- Born: May 6, 1723 Groton, Province of Massachusetts Bay
- Died: April 11, 1780 (aged 56) Lincoln, Massachusetts, U.S.
- Resting place: Town Hill Cemetery, Lincoln, Massachusetts, U.S.
- Occupation: Minister

= William Lawrence (minister) =

American minister

William Lawrence (May 6, 1723 – April 11, 1780) was an American Congregational minister who served as the first pastor of the Congregational Church in Lincoln, Massachusetts, for 31 years. He was noted for bringing together a divided community.

==Early life==
Lawrence was born in 1723 in Groton, Province of Massachusetts Bay, to Colonel William Lawrence and Susanna Prescott. He was the first known born of their five known children. He was followed by Susanna, Anna, Abel and Sarah. His father was a prosperous farmer and noted blacksmith in Groton.

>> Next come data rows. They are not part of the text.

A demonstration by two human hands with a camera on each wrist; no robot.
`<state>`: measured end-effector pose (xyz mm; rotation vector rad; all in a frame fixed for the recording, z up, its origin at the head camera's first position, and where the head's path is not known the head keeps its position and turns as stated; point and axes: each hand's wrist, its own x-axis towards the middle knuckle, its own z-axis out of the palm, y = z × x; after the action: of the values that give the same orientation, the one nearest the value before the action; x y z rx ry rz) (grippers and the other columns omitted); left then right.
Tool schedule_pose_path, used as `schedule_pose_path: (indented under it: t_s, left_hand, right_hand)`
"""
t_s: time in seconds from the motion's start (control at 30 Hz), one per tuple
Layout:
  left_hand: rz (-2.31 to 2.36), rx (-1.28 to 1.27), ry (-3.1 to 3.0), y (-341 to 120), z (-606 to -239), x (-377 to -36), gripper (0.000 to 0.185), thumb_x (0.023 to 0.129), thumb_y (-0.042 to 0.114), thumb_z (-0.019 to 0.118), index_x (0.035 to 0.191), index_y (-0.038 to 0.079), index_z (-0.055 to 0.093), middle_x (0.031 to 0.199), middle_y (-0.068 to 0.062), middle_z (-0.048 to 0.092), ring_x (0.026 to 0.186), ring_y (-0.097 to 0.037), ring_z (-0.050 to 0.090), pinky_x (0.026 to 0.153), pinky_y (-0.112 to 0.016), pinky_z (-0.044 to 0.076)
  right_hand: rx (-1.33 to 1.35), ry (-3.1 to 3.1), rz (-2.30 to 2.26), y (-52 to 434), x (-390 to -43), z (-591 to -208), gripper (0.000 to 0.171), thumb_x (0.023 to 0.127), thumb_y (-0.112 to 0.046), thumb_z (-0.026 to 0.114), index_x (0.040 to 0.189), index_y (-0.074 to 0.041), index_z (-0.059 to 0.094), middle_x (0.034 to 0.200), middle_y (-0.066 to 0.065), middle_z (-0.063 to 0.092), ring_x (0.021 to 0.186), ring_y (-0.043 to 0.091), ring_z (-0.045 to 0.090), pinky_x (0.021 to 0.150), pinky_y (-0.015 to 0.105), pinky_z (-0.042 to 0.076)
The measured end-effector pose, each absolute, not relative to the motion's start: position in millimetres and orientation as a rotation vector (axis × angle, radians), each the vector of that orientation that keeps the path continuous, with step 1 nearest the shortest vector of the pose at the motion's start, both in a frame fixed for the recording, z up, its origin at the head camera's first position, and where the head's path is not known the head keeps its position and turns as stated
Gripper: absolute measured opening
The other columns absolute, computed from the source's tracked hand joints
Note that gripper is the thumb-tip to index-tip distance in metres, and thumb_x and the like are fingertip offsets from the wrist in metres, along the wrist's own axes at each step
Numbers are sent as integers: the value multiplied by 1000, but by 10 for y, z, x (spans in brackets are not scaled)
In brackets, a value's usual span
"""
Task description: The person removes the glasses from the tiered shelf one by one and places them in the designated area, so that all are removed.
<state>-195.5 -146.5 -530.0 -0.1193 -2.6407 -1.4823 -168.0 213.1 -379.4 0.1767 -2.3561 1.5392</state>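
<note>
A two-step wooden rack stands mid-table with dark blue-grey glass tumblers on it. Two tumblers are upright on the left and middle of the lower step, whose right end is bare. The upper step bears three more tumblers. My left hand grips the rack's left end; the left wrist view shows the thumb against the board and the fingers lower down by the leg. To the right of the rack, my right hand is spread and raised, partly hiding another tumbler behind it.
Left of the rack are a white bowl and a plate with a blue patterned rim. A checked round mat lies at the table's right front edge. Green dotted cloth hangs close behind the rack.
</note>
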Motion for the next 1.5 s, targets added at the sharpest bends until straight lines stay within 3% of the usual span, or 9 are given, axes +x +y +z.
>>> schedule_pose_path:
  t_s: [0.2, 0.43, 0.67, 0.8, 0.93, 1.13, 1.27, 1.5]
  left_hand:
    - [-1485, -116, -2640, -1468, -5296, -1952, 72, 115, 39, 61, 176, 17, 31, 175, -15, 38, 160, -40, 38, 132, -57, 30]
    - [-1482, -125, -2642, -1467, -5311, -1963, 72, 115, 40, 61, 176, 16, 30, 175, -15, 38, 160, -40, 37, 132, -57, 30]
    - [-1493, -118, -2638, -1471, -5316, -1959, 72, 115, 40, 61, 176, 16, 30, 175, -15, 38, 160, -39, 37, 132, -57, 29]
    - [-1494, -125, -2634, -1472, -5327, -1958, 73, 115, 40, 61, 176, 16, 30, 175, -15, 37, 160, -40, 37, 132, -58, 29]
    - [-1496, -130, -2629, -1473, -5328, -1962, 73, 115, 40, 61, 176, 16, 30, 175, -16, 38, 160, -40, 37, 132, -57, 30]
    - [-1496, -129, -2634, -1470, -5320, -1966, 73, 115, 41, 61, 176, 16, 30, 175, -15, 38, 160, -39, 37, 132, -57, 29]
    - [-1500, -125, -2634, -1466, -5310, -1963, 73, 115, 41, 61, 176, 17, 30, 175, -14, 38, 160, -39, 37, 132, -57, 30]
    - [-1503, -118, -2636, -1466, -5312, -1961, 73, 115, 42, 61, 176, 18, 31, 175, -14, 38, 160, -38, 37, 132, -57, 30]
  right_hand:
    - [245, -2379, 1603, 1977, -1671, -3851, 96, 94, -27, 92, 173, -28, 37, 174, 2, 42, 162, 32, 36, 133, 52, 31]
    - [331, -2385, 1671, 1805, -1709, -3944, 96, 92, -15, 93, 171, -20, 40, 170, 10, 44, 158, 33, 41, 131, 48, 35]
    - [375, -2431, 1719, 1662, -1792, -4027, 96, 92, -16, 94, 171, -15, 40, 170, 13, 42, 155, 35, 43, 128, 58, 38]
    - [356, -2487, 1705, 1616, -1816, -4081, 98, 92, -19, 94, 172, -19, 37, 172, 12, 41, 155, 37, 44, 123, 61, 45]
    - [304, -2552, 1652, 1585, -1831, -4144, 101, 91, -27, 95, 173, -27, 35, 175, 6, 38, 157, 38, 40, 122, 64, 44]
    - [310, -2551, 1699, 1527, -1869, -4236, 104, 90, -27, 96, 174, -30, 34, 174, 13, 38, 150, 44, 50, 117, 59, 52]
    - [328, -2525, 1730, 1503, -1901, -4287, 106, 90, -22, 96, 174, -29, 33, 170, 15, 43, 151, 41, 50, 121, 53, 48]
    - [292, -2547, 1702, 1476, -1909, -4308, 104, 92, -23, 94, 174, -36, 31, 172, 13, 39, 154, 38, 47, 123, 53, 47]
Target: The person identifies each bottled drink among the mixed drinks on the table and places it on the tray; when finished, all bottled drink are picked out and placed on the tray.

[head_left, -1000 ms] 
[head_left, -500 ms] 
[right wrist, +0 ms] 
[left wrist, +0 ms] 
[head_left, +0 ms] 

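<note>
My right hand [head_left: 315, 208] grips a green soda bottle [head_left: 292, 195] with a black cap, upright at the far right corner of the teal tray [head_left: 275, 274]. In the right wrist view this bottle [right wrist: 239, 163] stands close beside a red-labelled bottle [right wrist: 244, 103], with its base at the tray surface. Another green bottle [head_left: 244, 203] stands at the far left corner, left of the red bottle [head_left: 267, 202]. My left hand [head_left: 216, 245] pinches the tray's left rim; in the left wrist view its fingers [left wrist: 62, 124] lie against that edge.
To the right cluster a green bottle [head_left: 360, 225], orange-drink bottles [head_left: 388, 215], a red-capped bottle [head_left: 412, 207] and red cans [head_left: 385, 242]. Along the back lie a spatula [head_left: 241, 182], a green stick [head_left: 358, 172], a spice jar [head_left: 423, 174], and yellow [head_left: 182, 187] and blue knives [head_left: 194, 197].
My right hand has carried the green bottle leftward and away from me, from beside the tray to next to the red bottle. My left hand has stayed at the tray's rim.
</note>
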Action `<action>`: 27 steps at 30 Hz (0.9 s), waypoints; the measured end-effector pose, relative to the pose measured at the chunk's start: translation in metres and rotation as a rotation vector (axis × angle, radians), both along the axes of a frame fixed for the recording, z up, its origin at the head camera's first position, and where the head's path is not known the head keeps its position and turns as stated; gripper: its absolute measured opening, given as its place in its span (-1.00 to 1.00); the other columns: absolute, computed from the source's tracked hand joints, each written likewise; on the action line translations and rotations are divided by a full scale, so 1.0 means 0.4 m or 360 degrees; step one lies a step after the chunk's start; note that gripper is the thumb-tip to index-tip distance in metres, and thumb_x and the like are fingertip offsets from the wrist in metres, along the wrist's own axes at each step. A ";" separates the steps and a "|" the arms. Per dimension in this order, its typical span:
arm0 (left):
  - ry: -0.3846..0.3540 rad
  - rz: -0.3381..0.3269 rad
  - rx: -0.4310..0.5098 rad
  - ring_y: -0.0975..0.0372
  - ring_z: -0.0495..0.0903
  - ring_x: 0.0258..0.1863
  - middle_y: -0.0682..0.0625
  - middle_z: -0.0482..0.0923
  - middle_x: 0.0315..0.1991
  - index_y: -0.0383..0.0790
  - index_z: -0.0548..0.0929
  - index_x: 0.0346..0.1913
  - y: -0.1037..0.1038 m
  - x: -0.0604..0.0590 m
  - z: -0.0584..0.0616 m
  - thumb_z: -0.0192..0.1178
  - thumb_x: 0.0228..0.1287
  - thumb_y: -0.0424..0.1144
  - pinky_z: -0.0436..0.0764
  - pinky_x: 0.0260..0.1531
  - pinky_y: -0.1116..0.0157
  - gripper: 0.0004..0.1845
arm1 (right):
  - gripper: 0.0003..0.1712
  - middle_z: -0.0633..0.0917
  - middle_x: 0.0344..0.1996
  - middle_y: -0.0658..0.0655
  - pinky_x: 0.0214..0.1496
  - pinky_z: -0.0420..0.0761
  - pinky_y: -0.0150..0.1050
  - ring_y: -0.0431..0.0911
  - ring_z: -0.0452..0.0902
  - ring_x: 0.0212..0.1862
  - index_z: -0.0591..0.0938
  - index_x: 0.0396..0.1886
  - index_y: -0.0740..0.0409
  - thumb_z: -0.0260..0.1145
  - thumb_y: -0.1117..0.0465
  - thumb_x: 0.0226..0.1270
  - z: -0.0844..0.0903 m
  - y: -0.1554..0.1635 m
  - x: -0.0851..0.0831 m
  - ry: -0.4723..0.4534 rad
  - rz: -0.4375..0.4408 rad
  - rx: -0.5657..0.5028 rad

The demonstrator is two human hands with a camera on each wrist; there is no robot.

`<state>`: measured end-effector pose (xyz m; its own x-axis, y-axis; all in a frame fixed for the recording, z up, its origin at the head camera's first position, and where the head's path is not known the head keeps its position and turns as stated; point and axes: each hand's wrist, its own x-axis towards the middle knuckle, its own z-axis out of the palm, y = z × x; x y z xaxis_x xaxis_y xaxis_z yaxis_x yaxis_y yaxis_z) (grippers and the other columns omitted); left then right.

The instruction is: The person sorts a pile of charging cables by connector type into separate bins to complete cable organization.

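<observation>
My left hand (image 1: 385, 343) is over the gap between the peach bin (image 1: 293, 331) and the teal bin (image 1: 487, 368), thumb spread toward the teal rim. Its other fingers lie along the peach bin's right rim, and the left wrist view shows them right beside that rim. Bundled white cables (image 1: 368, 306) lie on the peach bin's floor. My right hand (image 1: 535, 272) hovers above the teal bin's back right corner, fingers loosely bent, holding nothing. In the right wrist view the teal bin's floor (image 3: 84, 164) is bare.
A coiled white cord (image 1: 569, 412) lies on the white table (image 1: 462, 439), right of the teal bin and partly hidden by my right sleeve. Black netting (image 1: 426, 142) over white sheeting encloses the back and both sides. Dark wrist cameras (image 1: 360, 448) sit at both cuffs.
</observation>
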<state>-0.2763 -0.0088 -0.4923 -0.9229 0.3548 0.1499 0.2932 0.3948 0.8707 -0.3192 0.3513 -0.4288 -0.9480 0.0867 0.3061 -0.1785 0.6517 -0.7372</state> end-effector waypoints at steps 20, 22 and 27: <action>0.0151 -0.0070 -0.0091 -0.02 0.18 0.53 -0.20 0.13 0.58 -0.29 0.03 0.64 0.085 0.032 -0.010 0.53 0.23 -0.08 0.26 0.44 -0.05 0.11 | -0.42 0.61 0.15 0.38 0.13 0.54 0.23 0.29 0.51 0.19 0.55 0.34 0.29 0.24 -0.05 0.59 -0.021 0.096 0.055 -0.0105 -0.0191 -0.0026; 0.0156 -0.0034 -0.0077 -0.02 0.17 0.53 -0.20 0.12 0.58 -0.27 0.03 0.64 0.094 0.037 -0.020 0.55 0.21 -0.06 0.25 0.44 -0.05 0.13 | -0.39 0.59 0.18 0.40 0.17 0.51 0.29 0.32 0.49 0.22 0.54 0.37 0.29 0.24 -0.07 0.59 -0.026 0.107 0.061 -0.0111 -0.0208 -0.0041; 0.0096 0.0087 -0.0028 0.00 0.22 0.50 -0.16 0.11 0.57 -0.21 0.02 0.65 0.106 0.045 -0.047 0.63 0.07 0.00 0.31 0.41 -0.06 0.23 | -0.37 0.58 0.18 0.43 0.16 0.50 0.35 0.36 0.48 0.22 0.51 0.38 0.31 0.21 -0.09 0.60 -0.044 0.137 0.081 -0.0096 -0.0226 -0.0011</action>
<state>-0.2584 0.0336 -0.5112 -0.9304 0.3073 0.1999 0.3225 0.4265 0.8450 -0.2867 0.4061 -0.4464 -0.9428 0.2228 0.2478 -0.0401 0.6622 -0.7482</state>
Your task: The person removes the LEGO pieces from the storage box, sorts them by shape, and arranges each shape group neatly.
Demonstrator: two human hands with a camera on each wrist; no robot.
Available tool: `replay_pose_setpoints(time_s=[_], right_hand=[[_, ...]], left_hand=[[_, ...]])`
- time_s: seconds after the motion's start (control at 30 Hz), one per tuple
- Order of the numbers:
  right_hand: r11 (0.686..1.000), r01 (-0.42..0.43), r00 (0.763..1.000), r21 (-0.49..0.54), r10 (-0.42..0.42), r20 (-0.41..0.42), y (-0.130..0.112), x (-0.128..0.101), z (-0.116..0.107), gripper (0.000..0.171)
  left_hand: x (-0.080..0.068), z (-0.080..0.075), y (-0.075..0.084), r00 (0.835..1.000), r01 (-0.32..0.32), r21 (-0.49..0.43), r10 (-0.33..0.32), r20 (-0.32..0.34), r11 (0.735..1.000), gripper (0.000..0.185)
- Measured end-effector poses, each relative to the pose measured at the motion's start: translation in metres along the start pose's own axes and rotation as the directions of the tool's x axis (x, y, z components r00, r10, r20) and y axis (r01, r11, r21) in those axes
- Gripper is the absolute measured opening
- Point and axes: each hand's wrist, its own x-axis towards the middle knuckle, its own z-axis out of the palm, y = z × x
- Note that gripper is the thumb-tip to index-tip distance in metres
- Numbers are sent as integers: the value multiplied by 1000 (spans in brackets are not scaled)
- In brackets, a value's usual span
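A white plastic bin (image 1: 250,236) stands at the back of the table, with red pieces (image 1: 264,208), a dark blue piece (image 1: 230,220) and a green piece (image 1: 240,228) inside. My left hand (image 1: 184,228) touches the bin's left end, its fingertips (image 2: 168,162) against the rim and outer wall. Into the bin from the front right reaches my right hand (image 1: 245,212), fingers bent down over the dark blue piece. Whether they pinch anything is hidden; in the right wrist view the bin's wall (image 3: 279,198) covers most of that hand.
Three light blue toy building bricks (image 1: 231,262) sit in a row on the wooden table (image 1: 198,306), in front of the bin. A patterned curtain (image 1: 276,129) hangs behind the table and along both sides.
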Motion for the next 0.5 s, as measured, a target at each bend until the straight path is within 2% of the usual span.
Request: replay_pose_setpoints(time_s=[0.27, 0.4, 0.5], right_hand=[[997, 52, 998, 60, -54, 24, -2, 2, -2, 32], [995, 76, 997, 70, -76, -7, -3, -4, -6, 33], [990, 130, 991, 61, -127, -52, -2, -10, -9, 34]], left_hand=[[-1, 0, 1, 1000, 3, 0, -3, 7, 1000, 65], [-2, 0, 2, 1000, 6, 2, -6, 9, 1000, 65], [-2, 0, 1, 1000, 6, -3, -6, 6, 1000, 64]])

He attended Concord Grammar School, before entering Harvard College in 1739. After graduating four years later, he briefly became a teacher in Waltham, Province of Massachusetts Bay, and Portsmouth, Province of New Hampshire. He returned to Groton in 1745 and taught at its grammar school; he also preached that year. He then went on to study for his master's degree. He remained at college under a Hopkins fellowship.

==Ministry==
In April 1748, Lawrence began to preach in Concord, Province of Massachusetts Bay, as part of his candidacy to become pastor at the town's newly constructed Second Precinct Church (what would become the Congregational Church in Lincoln). (Lincoln was part of Concord until 1754.) The following month, May 1748, the Church and Precinct voted 22 to 7 in favor of having Lawrence become its first minister. He was ordained on December 7.

==Personal life==
In 1751, Lawrence married Love Adams, the daughter of one of his parishioners, with whom he had nine children between 1752 and 1771: William, Love (or Lovey), John, Susanna, Sarah, Phebe, Anna, Mary and Abel. Phebe and Mary died just over a month apart in the summer of 1812.

==Death==
Lawrence died in 1780, aged 56. He was interred in Lincoln's Town Hill Cemetery. The town of Lincoln provided funds for his widow and family to have mourning clothes, a coffin and food for the funeral. It also bartered leather from Joshua Brooks's tannery in order for a stonecutter in Lawrence's hometown of Groton to make a stone marker. Lawrence's widow survived him by forty years and was buried alongside him. In 2005, 225 years after Lawrence's death, discussion took place about restoring Lawrence's tabletop marker.

He was succeeded in his role as Lincoln's Congregationalist minister in 1781 by Charles Stearns, who served for 45 years.